#### TASK TO COMPLETE
The records below need to be repeated exactly, with every picture left out.

[LISTED ENTRIES]

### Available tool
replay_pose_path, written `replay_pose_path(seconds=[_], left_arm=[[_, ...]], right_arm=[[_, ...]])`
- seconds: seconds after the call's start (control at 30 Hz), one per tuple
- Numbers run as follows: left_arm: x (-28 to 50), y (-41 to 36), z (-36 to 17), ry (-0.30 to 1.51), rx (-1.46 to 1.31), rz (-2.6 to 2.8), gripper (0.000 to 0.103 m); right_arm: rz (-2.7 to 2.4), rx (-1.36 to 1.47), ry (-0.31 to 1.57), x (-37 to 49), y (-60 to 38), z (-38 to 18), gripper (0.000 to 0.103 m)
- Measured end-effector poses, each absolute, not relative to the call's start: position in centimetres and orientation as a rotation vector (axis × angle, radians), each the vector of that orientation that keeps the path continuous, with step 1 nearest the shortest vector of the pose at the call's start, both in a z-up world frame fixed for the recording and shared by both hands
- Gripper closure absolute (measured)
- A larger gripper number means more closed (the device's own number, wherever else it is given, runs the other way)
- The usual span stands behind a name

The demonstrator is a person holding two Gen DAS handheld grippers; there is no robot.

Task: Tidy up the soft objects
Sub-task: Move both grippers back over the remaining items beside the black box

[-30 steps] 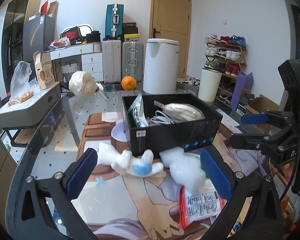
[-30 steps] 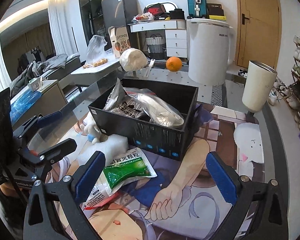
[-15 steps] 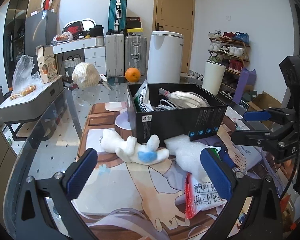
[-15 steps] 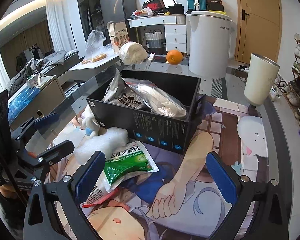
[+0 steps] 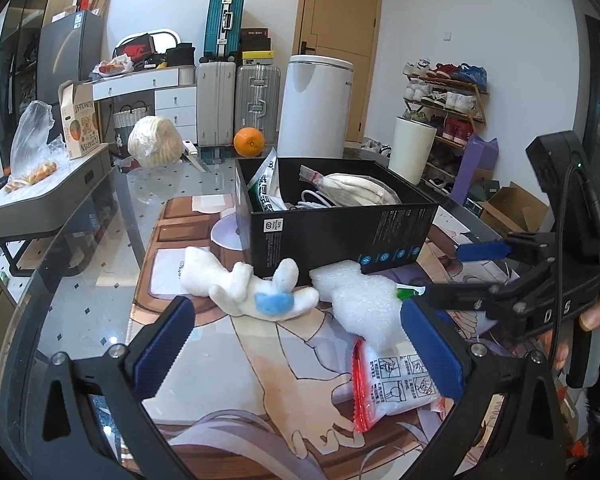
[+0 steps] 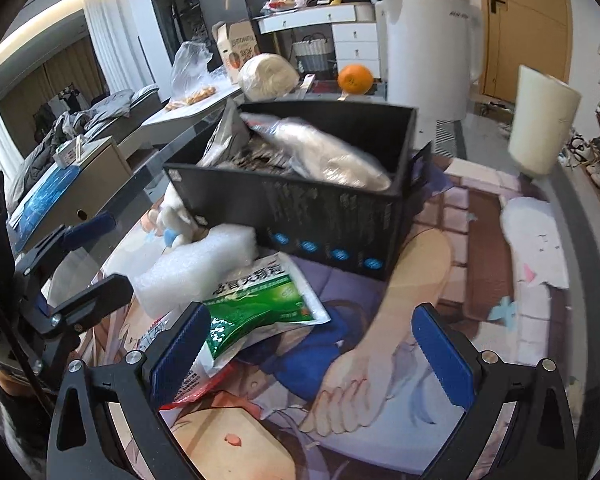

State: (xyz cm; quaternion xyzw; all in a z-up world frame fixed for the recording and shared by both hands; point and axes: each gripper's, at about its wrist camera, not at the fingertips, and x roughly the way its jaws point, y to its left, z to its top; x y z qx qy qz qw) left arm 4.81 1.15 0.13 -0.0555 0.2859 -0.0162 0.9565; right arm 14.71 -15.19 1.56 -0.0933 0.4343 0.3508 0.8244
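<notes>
Both views have pulled back and lifted a little over the last second, so the black box (image 5: 340, 236) now sits further from you and the loose items lie in plain sight on the desk (image 5: 88, 280).

Your left tool (image 5: 296, 344) is spread wide and holds nothing. The white plush toy (image 5: 248, 292) lies just ahead of it, slightly left of centre, its long axis running across the gap between the fingers rather than along them. That is the relation your next reach turns on: you would probably need to turn the wrist, or close across the narrower body near the blue patch.

Just right of the toy, touching it, is the white foam block (image 5: 364, 300), its far end against the front wall of the box. The foam lies partly over a medicine sachet (image 5: 396, 376) with a red edge.

Your right tool (image 6: 312, 356) is also wide open and empty. A green sachet (image 6: 260, 304) lies against its left finger, so that side is nearer the packets, and the left hand is nearer the toy.

The box already holds bagged items, piled near its rim; the wall stands between the toy and its place, so expect to lift over it.
</notes>
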Motion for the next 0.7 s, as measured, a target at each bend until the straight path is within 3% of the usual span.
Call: replay_pose_path(seconds=[0.7], left_arm=[[5.0, 1.7, 0.0, 0.587, -0.145, -0.043, 0.000]], right_arm=[[0.727, -0.340, 0.963, 15.3, -12.2, -0.4, 0.001]])
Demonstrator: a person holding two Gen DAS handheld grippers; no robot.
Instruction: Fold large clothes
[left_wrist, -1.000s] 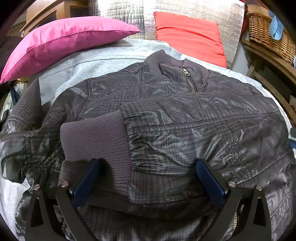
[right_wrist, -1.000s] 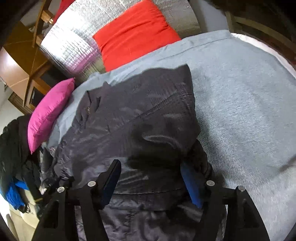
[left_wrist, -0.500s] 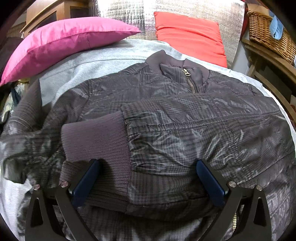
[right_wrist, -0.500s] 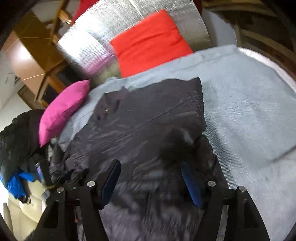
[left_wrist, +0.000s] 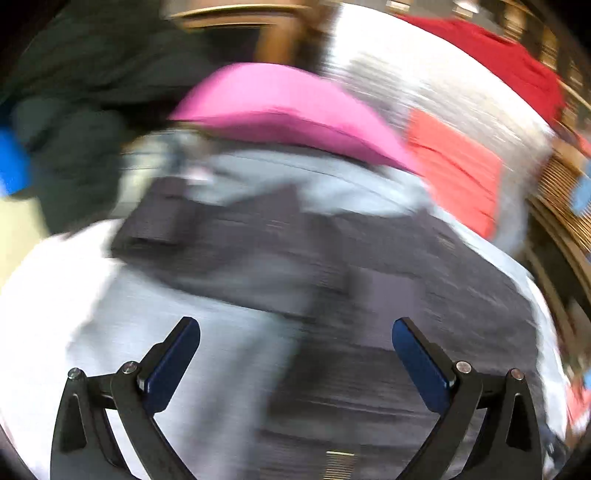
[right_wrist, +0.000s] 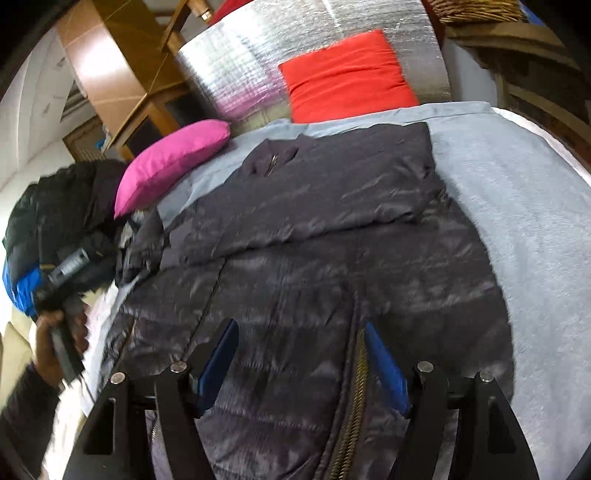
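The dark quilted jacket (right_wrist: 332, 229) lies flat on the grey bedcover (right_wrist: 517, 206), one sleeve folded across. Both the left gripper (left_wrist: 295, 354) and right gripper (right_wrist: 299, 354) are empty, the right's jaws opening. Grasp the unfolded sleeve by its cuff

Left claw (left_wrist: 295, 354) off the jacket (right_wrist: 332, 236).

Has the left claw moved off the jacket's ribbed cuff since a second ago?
Yes. The left claw, open, has swung left: the pink pillow now sits centre, and grey sheet lies under its left finger.
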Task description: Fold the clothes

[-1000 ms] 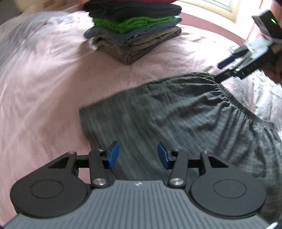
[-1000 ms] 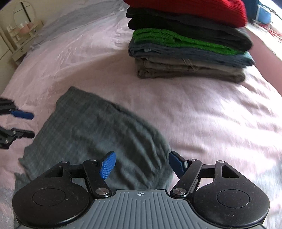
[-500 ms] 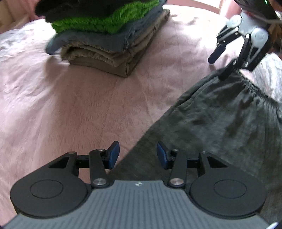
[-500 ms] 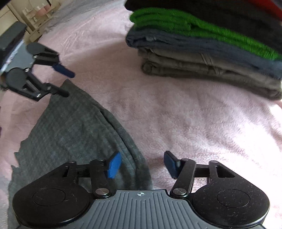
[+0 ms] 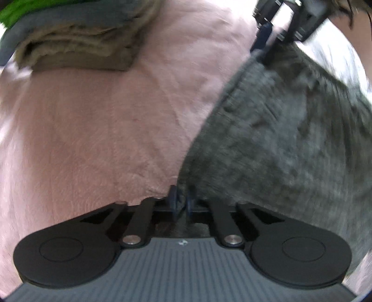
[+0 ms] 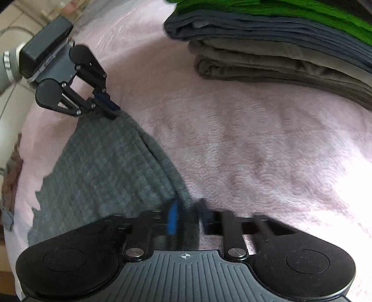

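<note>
A grey knit garment (image 5: 279, 139) lies flat on the pink blanket (image 5: 93, 127). My left gripper (image 5: 181, 199) is shut on its near corner, the blue pads pinching the fabric. In the right wrist view the same garment (image 6: 111, 167) stretches away to the left, and my right gripper (image 6: 187, 213) is shut on its thick edge, with the fingers blurred. Each gripper shows in the other's view: the left gripper (image 6: 107, 106) holds the far corner, and the right gripper (image 5: 262, 46) holds the far edge.
A stack of folded clothes (image 6: 279, 53), olive and dark grey below and green above, stands on the blanket (image 6: 255, 151) just beyond the garment. The same stack (image 5: 76, 41) fills the top left of the left wrist view. Pale furniture (image 6: 14, 18) lies past the bed.
Both grippers have come down onto the grey garment and gone from open to shut, the left on a corner, the right on the edge. The stack looms closer.
</note>
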Tool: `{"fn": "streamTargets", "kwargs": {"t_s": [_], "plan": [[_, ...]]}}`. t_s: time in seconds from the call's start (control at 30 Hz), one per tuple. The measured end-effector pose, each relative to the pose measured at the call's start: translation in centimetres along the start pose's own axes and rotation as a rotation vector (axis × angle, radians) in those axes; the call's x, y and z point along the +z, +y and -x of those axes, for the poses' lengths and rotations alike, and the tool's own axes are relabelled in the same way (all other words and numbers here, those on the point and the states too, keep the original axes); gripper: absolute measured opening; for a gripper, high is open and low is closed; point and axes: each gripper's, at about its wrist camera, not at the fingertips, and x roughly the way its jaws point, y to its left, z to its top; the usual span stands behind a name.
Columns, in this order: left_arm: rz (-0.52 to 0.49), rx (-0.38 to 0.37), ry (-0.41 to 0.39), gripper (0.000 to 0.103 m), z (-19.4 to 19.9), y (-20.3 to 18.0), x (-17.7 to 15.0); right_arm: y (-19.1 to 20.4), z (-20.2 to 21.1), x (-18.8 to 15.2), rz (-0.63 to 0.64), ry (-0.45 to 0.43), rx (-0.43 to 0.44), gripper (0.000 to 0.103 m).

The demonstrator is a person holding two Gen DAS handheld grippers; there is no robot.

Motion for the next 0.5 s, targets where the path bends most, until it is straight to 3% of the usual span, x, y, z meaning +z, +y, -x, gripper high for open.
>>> {"fn": "streamTargets", "kwargs": {"t_s": [0.27, 0.5], "plan": [[-0.036, 0.138, -0.030, 0.000, 0.9, -2.7, -1.2, 1.9, 0.6, -0.7, 0.070, -0.022, -0.103, 0.007], [0.036, 0.267, -0.076, 0.000, 2.8, -6.5, -2.1, 5.8, 2.0, -1.9, 0.191, -0.069, -0.242, 0.006]]}}
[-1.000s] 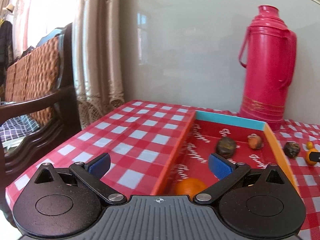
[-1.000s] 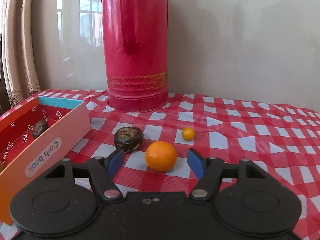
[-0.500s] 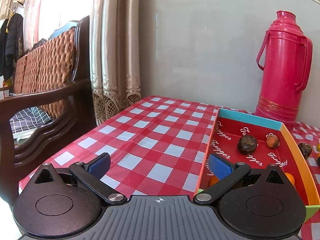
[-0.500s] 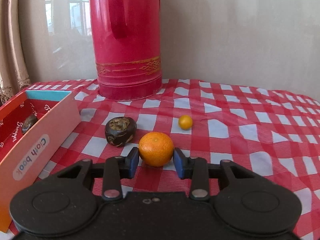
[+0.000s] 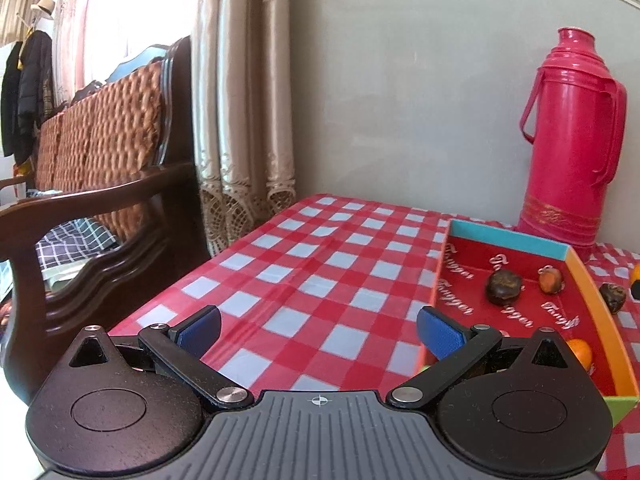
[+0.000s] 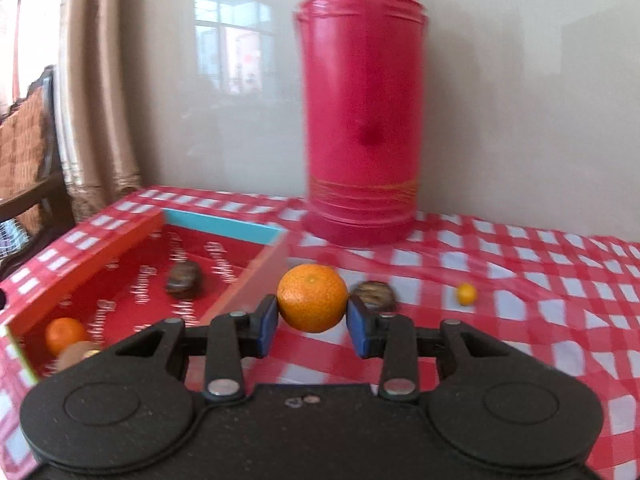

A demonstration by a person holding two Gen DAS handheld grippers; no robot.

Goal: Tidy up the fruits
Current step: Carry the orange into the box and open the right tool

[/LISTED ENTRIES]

#### COMPLETED EXERCISE
### Available tool
replay_pose_path, written `replay_pose_path(seconds=[_], left_arm=[[_, ...]], right_arm=[[_, ...]])`
- seconds: seconds after the call's start (control at 30 Hz), one per tuple
- Numbers run as follows: left_arm: x (-28 to 50), y (-41 to 36), z (-36 to 17), ry (-0.30 to 1.51), rx (-1.46 to 1.31), rz (-2.6 to 2.8), gripper (0.000 to 0.103 m); right_arm: rz (-2.7 to 2.4), rx (-1.36 to 1.47), ry (-0.31 to 1.57), x (-37 to 49), y (-60 to 38), z (-38 to 18), gripper (0.000 to 0.103 m)
- Measured end-effector poses, each absolute, not relative to the call's start: position in centimetres and orientation as a rotation vector (axis × angle, radians), each the vector of that orientation that keeps the path continuous, with step 1 nearest the shortest vector of the pose at the call's start, both in a z-up world frame fixed for the recording and shared by both hands
- Gripper closure absolute (measured)
- A larger gripper number means more closed (the device's own number, wherever else it is given, runs the other way)
- The usual span stands behind a name

The demonstrator is a person holding two Gen DAS handheld grippers; there is no robot.

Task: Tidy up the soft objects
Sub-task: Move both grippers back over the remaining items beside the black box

[-30 steps] 
[-30 steps] 
[-15 steps] 
[-15 steps] 
[+0 steps] 
[+0 steps] 

State: (xyz cm; quaternion xyzw; all in a z-up world frame fixed for the recording and shared by both hands; point and axes: each gripper's, at about its wrist camera, not at the fingertips, and x roughly the way its jaws point, y to its left, z to its top; x y z qx qy qz qw) left arm 4.81 1.15 0.13 -0.0555 0.2859 -0.0162 0.9565; right arm 14.71 -15.19 1.56 -0.0933 0.4343 0.3508 0.8244
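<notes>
Both views have pulled back and lifted a little over the last second, so the black box (image 5: 340, 236) now sits further from you and the loose items lie in plain sight on the desk (image 5: 88, 280).

Your left tool (image 5: 296, 344) is spread wide and holds nothing. The white plush toy (image 5: 248, 292) lies just ahead of it, slightly left of centre, its long axis running across the gap between the fingers rather than along them. That is the relation your next reach turns on: you would probably need to turn the wrist, or close across the narrower body near the blue patch.

Just right of the toy, touching it, is the white foam block (image 5: 364, 300), its far end against the front wall of the box. The foam lies partly over a medicine sachet (image 5: 396, 376) with a red edge.

Your right tool (image 6: 312, 356) is also wide open and empty. A green sachet (image 6: 260, 304) lies against its left finger, so that side is nearer the packets, and the left hand is nearer the toy.

The box already holds bagged items, piled near its rim; the wall stands between the toy and its place, so expect to lift over it.
</notes>
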Motion for the next 0.7 s, as measured, a target at each bend until the straight path is within 3% of the usual span.
Call: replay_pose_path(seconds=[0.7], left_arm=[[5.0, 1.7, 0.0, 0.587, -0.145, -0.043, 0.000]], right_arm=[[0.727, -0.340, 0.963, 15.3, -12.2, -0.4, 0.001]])
Demonstrator: a person holding two Gen DAS handheld grippers; no robot.
Instruction: Fold large clothes
[left_wrist, -1.000s] 
[right_wrist, -1.000s] 
[left_wrist, -0.500s] 
[right_wrist, -0.500s] 
[left_wrist, +0.000s] 
[right_wrist, +0.000s] 
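The dark quilted jacket (right_wrist: 332, 229) lies flat on the grey bedcover (right_wrist: 517, 206), one sleeve folded across. Both the left gripper (left_wrist: 295, 354) and right gripper (right_wrist: 299, 354) are empty, the right's jaws opening. Grasp the unfolded sleeve by its cuff

Left claw (left_wrist: 295, 354) off the jacket (right_wrist: 332, 236).

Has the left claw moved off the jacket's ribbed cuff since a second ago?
Yes. The left claw, open, has swung left: the pink pillow now sits centre, and grey sheet lies under its left finger.
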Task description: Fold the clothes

[-1000 ms] 
[-1000 ms] 
[-500 ms] 
[-500 ms] 
[+0 ms] 
[+0 ms] 

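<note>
A grey knit garment (image 5: 279, 139) lies flat on the pink blanket (image 5: 93, 127). My left gripper (image 5: 181, 199) is shut on its near corner, the blue pads pinching the fabric. In the right wrist view the same garment (image 6: 111, 167) stretches away to the left, and my right gripper (image 6: 187, 213) is shut on its thick edge, with the fingers blurred. Each gripper shows in the other's view: the left gripper (image 6: 107, 106) holds the far corner, and the right gripper (image 5: 262, 46) holds the far edge.
A stack of folded clothes (image 6: 279, 53), olive and dark grey below and green above, stands on the blanket (image 6: 255, 151) just beyond the garment. The same stack (image 5: 76, 41) fills the top left of the left wrist view. Pale furniture (image 6: 14, 18) lies past the bed.
Both grippers have come down onto the grey garment and gone from open to shut, the left on a corner, the right on the edge. The stack looms closer.
</note>
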Tool: `{"fn": "streamTargets", "kwargs": {"t_s": [_], "plan": [[_, ...]]}}`. t_s: time in seconds from the call's start (control at 30 Hz), one per tuple. The measured end-effector pose, each relative to the pose measured at the call's start: translation in centimetres along the start pose's own axes and rotation as a rotation vector (axis × angle, radians) in those axes; the call's x, y and z point along the +z, +y and -x of those axes, for the poses' lengths and rotations alike, and the tool's own axes are relabelled in the same way (all other words and numbers here, those on the point and the states too, keep the original axes); gripper: absolute measured opening; for a gripper, high is open and low is closed; point and axes: each gripper's, at about its wrist camera, not at the fingertips, and x roughly the way its jaws point, y to its left, z to its top; the usual span stands behind a name.
Columns, in this order: left_arm: rz (-0.52 to 0.49), rx (-0.38 to 0.37), ry (-0.41 to 0.39), gripper (0.000 to 0.103 m), z (-19.4 to 19.9), y (-20.3 to 18.0), x (-17.7 to 15.0); right_arm: y (-19.1 to 20.4), z (-20.2 to 21.1), x (-18.8 to 15.2), rz (-0.63 to 0.64), ry (-0.45 to 0.43), rx (-0.43 to 0.44), gripper (0.000 to 0.103 m).

The demonstrator is a person holding two Gen DAS handheld grippers; there is no robot.

Motion for the next 0.5 s, targets where the path bends most, until it is straight to 3% of the usual span, x, y, z meaning +z, +y, -x, gripper high for open.
>>> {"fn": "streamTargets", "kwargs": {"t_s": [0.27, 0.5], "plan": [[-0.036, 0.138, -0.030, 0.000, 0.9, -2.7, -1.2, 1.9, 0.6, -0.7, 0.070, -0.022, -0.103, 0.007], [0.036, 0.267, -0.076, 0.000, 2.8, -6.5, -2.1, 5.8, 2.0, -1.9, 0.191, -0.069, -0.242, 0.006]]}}
[-1.000s] 
[-1.000s] 
[-0.500s] 
[-0.500s] 
[+0.000s] 
[+0.000s] 

A demonstration by a person holding two Gen DAS handheld grippers; no robot.

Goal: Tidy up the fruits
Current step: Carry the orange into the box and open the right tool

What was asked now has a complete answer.